Bruni Prasske Almanya'daki İranlı arkadaşlarının etkisiyle iki kez İran'a yolculuk yapar. İlkşnde bulduğu hoşgörü ve memnuniyeti ikincisinde bulamaz. Zira hiç de hesapta olmayan bir şey başına gelmiştir. Bir İranlı'ya aşık olmuştur.
Önceleri Batılılara has "hoşgörü" ve 'tevazu'yla İran'a İran'daki yaşama bakan Prasske zaman içinde kurduğu duygusal bağın da etkisiyle İran gerçeğiyle yüzleşir. Başörtüsünün ve giyisilerin altında yanlızca bedenlerin değil duyguların arzuların ve beklentilerin gizlendiğini anlar.

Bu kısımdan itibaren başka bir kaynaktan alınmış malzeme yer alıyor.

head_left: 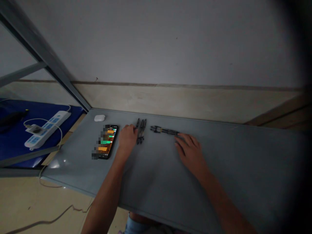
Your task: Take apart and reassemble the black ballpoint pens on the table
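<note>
Several slim dark pens lie on the grey table in two groups. In the left group, the pens (142,128) lie side by side, pointing away from me. My left hand (128,138) is at the left edge of this group, its fingers closed around a dark pen (137,123) whose tip shows past them. The right group of pens (167,130) lies crosswise, bundled close together. Against its right end rest the fingertips of my right hand (188,149), with the fingers stretched out and the palm down.
A phone (112,143) with a lit screen lies left of my left hand. Behind it sits a small white case (99,118). On a blue surface at far left is a white power strip (48,128) with a cable. A wall (170,100) borders the table's back edge.
</note>
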`<state>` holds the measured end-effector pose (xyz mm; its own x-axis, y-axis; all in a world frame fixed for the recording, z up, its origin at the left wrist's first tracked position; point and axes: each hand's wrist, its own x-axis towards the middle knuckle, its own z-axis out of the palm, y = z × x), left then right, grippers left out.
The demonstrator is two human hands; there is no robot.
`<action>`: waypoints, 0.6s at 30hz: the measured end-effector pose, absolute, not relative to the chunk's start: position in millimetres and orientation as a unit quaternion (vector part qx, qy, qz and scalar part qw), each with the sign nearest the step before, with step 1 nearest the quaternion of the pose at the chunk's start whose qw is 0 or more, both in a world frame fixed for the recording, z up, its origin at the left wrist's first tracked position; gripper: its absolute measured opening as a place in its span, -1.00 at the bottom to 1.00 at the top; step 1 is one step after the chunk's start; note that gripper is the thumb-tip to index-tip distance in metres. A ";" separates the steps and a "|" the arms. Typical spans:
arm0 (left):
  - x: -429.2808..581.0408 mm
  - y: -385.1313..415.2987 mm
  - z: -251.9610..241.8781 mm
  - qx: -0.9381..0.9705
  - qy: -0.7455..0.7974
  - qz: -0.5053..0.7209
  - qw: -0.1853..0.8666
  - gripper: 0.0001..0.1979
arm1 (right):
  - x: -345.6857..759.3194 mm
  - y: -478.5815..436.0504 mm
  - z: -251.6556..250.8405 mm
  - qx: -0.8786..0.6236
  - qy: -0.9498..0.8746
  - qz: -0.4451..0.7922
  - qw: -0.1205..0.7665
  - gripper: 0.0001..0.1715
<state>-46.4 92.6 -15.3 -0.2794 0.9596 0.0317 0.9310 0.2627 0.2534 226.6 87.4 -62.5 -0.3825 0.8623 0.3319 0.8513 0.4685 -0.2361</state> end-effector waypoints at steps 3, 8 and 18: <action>-44.1 91.9 -15.3 0.592 0.797 0.108 0.050 -0.69 | 226.5 87.6 -62.1 -0.515 -0.831 0.011 0.212 -0.62; -40.0 91.4 -14.4 0.580 0.808 0.094 0.042 -0.64 | 226.0 88.5 -64.8 -0.512 -0.834 -0.004 0.206 -0.60; -29.4 90.2 -15.5 0.591 0.796 0.128 -0.027 -0.63 | 225.4 87.2 -61.4 -0.505 -0.834 -0.009 0.223 -0.67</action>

Ne tuhaftır ki Batı'nın ve Doğu'nun kendi gelgitlerinde boğulduğu çağımızda böylesi sorgulamalara tanıklıklara her zamankinden daha çok ihtiyeç var.
Prasske'nin Devrimin ve Yasakların Gölgesinde İran anlatısı İran paralalinde bugünün Türkiye'sini de okuma imkanı veren yasak bir aşkın örtülü bedenlerin tutsak zihinlerin hikayesi...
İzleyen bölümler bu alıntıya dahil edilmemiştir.